— What is expected —
Search each line below for "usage", then return the lines where it appears.
──────── Data to use ────────
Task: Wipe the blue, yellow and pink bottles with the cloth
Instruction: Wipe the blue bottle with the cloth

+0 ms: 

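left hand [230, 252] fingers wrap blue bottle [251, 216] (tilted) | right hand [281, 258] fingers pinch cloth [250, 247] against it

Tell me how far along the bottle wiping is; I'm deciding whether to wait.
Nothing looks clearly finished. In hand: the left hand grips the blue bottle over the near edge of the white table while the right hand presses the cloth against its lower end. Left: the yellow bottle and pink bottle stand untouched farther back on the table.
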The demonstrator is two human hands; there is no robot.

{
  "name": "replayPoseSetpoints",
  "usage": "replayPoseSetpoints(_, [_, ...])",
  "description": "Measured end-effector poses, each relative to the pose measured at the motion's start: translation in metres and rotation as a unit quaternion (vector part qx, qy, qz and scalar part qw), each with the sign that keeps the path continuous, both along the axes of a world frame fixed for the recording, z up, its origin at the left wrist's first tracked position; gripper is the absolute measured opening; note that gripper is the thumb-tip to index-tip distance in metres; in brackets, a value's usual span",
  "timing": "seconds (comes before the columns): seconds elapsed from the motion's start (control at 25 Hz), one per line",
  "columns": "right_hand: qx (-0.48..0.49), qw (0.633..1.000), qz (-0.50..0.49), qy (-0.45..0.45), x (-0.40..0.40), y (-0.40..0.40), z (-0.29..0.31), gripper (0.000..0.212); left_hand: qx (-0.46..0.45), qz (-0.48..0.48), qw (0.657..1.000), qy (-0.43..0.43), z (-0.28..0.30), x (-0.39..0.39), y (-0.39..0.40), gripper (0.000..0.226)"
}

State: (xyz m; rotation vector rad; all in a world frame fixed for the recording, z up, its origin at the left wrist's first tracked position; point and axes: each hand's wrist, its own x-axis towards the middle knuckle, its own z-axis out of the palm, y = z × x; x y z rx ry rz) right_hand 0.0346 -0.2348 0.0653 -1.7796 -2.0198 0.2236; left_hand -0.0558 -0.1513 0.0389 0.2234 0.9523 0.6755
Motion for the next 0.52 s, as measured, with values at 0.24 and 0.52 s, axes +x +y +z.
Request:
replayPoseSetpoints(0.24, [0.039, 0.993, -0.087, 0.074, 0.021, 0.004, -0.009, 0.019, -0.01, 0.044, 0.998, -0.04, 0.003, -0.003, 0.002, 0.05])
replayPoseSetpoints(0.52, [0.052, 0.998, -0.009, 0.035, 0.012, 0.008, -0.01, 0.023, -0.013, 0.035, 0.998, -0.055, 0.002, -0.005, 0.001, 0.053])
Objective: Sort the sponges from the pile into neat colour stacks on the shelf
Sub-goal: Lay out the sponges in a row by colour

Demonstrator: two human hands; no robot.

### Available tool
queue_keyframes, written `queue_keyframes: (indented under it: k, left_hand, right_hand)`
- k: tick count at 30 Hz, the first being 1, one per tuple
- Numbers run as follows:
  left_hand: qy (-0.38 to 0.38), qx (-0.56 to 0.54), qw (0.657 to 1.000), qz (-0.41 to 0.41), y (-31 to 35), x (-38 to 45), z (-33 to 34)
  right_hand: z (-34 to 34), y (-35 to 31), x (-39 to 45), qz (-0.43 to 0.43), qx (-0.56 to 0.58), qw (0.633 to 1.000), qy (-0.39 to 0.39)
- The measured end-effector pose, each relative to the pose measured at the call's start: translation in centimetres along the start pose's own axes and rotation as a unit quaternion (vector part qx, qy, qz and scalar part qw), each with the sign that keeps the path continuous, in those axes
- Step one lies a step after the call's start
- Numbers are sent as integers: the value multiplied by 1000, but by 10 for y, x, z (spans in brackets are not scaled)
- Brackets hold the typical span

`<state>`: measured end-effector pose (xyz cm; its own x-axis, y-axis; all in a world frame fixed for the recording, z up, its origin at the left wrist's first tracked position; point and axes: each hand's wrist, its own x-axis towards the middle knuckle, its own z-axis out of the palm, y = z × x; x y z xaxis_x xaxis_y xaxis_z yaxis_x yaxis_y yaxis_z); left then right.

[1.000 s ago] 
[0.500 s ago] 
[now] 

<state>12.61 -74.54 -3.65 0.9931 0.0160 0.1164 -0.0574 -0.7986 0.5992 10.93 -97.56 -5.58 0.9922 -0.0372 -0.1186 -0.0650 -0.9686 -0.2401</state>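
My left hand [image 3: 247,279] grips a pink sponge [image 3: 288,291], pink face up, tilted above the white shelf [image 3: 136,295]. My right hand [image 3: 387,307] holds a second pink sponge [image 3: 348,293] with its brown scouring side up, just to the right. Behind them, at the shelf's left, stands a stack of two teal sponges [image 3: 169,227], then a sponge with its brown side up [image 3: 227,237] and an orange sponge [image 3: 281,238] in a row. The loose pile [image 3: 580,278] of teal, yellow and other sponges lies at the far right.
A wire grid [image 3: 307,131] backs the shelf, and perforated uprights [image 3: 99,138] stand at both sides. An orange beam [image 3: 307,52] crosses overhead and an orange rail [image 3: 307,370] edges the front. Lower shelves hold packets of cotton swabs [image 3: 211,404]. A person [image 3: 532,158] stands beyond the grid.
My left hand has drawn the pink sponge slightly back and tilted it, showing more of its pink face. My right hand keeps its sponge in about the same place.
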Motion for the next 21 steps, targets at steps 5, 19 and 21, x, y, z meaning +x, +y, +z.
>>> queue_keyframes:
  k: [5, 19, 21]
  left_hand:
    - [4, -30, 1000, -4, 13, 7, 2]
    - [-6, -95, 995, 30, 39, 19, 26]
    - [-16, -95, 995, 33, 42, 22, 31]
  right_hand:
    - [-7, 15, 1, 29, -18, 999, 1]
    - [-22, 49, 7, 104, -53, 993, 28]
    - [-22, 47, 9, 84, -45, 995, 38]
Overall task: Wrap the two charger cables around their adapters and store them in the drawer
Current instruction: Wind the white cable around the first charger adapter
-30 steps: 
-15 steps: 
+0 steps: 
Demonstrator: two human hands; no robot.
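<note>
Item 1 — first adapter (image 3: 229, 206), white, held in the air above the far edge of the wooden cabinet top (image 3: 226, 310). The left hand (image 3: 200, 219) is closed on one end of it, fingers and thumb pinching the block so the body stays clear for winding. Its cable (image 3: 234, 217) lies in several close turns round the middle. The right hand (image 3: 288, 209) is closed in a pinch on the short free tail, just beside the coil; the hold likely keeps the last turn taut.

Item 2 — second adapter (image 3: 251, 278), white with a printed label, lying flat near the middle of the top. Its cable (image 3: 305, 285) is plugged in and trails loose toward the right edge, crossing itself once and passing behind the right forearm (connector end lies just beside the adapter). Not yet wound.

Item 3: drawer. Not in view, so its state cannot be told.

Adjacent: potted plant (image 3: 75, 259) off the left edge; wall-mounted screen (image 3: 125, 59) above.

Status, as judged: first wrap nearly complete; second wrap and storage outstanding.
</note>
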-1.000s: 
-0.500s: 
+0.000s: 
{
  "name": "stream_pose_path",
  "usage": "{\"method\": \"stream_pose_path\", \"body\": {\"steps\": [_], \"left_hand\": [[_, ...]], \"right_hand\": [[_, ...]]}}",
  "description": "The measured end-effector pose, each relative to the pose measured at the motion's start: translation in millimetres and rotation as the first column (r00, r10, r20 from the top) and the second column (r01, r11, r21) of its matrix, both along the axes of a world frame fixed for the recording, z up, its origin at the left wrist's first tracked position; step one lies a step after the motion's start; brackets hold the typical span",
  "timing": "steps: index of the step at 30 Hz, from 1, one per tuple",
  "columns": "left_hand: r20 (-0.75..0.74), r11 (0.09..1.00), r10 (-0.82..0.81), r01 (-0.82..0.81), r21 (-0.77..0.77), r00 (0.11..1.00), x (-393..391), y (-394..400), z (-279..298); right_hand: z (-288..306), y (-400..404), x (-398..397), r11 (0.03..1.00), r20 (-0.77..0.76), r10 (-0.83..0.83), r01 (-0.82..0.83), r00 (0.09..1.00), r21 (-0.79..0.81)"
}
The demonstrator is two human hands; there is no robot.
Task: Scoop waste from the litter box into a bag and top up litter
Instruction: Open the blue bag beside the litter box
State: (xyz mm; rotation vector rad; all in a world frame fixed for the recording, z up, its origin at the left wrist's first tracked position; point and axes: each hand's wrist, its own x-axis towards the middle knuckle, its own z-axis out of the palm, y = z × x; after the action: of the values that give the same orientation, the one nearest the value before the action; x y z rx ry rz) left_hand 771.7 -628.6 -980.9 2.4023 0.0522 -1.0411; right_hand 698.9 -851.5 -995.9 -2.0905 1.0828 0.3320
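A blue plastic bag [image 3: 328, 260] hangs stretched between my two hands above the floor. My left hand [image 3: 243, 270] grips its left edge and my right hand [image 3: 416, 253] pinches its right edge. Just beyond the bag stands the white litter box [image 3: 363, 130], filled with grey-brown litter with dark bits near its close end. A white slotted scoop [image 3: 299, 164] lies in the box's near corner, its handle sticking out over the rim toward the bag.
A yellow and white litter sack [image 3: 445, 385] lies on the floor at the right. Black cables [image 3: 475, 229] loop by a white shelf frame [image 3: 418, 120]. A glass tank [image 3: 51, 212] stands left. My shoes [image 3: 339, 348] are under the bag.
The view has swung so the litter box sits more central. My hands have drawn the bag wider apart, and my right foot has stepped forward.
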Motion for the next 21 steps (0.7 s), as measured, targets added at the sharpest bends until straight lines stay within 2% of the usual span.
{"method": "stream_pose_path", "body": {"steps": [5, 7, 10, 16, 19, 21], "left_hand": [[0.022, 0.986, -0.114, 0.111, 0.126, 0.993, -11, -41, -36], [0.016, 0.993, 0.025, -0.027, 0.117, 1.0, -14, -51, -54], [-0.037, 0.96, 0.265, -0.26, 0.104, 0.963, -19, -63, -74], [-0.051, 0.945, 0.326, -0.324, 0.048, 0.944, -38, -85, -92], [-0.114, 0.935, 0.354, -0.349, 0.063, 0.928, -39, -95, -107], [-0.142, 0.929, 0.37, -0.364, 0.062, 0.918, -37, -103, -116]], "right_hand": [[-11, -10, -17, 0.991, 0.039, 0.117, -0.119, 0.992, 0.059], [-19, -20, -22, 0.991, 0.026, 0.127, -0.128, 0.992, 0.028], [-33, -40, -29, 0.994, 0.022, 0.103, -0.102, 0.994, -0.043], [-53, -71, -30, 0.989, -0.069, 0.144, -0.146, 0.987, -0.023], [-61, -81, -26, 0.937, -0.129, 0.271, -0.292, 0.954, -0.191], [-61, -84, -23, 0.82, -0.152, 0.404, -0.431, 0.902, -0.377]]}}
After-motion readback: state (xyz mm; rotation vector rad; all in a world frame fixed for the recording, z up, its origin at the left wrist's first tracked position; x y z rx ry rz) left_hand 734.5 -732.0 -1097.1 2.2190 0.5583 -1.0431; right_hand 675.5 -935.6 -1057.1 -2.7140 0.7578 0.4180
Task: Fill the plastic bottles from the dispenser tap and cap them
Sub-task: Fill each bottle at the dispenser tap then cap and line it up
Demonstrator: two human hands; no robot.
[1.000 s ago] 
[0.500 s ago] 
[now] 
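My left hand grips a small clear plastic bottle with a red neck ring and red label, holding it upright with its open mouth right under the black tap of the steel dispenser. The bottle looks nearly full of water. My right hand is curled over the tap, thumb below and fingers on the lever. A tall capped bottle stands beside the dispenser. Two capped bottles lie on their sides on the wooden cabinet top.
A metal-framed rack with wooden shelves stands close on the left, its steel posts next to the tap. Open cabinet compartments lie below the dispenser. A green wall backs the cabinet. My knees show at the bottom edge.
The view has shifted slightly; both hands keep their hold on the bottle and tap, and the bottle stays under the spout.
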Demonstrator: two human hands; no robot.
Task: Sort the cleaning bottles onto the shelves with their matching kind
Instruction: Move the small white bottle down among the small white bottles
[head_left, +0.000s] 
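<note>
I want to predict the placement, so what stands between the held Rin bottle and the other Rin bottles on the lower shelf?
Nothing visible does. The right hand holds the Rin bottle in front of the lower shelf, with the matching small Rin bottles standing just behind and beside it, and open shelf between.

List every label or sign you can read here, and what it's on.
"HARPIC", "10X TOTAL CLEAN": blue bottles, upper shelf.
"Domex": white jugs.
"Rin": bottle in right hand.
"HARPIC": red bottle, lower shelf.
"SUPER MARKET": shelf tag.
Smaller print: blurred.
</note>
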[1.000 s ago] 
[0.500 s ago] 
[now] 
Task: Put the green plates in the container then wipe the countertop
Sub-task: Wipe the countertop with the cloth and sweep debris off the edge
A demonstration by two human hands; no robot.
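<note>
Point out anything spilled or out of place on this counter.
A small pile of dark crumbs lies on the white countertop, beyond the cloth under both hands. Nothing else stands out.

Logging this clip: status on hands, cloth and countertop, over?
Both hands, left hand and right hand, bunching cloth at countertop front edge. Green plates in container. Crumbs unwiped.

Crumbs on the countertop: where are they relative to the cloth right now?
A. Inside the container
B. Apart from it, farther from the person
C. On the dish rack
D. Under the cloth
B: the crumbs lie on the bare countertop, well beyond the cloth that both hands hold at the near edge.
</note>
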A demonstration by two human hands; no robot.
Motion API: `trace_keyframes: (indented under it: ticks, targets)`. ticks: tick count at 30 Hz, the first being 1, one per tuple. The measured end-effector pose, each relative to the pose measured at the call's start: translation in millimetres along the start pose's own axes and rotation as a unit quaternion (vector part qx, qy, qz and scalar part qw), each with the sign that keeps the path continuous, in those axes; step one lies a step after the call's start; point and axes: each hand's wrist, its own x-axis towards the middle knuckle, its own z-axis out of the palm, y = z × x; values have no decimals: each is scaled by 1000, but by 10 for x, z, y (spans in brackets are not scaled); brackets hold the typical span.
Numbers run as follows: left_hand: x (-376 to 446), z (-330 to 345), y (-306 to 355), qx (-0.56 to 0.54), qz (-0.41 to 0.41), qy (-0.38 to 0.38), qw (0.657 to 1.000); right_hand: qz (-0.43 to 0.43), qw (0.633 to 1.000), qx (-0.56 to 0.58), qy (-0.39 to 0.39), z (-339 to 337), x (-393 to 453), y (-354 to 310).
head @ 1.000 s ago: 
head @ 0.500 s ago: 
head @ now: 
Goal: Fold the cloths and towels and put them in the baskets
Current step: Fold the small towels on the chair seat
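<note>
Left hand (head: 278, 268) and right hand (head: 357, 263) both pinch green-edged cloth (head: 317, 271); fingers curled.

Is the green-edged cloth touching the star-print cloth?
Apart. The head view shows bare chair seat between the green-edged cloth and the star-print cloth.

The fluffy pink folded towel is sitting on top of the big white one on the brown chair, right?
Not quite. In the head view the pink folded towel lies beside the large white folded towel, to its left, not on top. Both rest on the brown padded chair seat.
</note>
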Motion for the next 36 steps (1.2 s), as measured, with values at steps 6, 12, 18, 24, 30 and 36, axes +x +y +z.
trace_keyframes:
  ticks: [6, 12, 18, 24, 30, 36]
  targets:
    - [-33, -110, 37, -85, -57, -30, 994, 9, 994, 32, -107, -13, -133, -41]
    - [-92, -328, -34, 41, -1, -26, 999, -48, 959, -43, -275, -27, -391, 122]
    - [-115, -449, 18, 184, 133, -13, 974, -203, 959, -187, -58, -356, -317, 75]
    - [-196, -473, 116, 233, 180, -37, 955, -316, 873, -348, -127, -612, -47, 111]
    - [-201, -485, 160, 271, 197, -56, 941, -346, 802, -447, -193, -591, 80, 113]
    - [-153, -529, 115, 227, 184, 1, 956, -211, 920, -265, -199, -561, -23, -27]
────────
— Exercise output —
  "usage": "replayPoseSetpoints(_, [_, ...])",
  "usage": "{\"method\": \"stream_pose_path\", \"body\": {\"steps\": [_], \"left_hand\": [[_, ...]], \"right_hand\": [[_, ...]]}}",

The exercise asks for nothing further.